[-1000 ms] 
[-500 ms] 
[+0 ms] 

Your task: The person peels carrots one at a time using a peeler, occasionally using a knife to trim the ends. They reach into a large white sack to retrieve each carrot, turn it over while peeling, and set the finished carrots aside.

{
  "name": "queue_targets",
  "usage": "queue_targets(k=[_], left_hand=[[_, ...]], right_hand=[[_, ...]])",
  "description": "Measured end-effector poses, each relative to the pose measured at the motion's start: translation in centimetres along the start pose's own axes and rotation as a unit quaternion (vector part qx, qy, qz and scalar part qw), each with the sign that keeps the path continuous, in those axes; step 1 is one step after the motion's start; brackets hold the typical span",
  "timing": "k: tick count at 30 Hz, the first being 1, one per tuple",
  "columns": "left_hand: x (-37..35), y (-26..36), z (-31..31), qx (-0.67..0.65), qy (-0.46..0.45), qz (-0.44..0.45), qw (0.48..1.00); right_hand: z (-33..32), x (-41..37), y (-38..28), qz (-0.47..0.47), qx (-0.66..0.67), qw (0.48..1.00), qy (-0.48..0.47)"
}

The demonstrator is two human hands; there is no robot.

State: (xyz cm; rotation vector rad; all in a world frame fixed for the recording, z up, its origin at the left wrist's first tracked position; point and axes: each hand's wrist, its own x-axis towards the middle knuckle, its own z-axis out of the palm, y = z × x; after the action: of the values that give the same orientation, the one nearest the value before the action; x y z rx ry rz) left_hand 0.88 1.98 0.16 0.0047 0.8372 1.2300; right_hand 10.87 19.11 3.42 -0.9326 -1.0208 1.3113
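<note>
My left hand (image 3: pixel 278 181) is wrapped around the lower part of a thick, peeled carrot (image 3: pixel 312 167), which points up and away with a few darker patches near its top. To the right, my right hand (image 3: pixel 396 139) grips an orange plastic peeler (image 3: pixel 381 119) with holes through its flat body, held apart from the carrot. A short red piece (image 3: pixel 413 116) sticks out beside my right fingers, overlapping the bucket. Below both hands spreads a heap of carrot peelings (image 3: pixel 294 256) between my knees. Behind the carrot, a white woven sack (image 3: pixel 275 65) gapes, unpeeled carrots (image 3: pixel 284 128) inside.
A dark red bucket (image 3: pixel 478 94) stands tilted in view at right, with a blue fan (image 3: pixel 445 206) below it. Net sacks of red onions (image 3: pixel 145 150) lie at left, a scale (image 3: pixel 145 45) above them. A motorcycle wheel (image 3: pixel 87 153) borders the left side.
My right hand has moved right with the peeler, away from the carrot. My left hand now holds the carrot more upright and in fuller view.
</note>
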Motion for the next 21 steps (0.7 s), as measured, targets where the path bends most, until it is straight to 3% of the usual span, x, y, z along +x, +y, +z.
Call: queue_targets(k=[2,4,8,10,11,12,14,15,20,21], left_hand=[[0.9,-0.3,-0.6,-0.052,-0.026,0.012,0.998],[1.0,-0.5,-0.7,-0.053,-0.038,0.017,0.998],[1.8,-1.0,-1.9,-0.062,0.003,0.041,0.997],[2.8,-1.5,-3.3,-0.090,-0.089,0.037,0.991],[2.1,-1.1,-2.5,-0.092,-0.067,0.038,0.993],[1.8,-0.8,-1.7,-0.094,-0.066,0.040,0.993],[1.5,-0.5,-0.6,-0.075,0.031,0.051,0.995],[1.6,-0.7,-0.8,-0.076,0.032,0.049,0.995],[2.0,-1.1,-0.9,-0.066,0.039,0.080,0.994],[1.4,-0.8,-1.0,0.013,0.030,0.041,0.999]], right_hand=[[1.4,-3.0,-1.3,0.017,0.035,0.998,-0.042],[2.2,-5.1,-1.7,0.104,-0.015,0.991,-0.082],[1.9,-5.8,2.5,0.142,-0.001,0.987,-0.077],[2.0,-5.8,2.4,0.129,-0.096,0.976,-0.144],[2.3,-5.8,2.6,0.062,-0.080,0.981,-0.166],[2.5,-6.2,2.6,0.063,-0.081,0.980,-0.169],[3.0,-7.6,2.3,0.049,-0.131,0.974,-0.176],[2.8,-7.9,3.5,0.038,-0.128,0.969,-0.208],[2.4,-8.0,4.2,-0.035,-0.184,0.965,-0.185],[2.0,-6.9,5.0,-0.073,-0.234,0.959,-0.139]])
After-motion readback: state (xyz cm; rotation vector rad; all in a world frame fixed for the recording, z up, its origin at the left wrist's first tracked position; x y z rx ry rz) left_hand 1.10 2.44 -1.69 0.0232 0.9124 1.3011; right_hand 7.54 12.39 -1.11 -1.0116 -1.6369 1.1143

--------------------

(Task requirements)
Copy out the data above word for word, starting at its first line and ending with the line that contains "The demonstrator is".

(Solution)
[-1000 ms] 
[-500 ms] 
[+0 ms] 

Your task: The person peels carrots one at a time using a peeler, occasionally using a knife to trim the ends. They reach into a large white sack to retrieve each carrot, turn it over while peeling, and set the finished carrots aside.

{
  "name": "queue_targets",
  "usage": "queue_targets(k=[_], left_hand=[[_, ...]], right_hand=[[_, ...]])",
  "description": "Measured end-effector poses, each relative to the pose measured at the motion's start: translation in centimetres along the start pose's own axes and rotation as a unit quaternion (vector part qx, qy, qz and scalar part qw), each with the sign that keeps the path continuous, in those axes; step 1 is one step after the motion's start; brackets hold the typical span",
  "timing": "k: tick count at 30 Hz, the first being 1, one per tuple",
  "columns": "left_hand: x (-37..35), y (-26..36), z (-31..31), qx (-0.67..0.65), qy (-0.46..0.45), qz (-0.44..0.45), qw (0.48..1.00); right_hand: z (-33..32), x (-41..37), y (-38..28), qz (-0.47..0.47), qx (-0.66..0.67), qw (0.48..1.00), qy (-0.48..0.47)"
}

The demonstrator is two human hands; there is no robot.

Nothing remains to be added to the answer.